What you are asked to do. With the pictures omitted, write out all of the listing exactly.

Exercise data.
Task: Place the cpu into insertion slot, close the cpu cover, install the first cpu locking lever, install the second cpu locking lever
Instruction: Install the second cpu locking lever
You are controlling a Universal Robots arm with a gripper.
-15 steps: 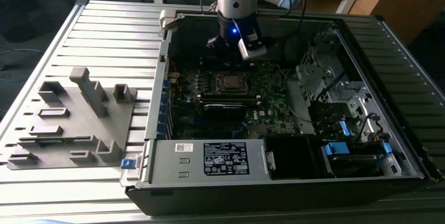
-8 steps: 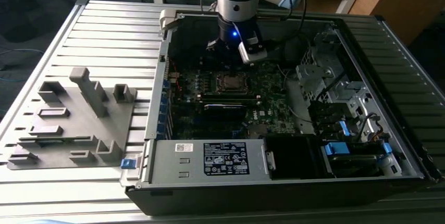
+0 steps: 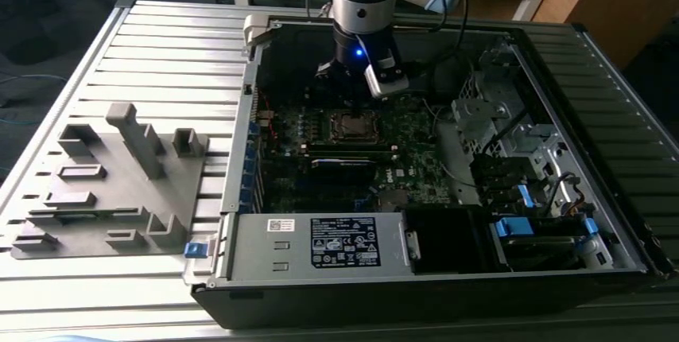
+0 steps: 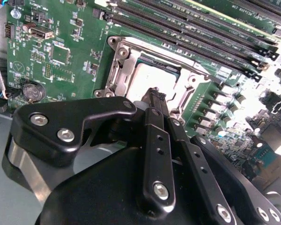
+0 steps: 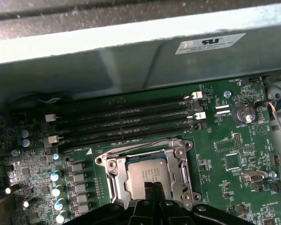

Reply.
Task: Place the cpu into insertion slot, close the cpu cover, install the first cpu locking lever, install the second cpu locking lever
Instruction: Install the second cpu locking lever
You are controlling a Universal Robots arm with a gripper.
-15 steps: 
-8 steps: 
+0 steps: 
+0 steps: 
+0 steps: 

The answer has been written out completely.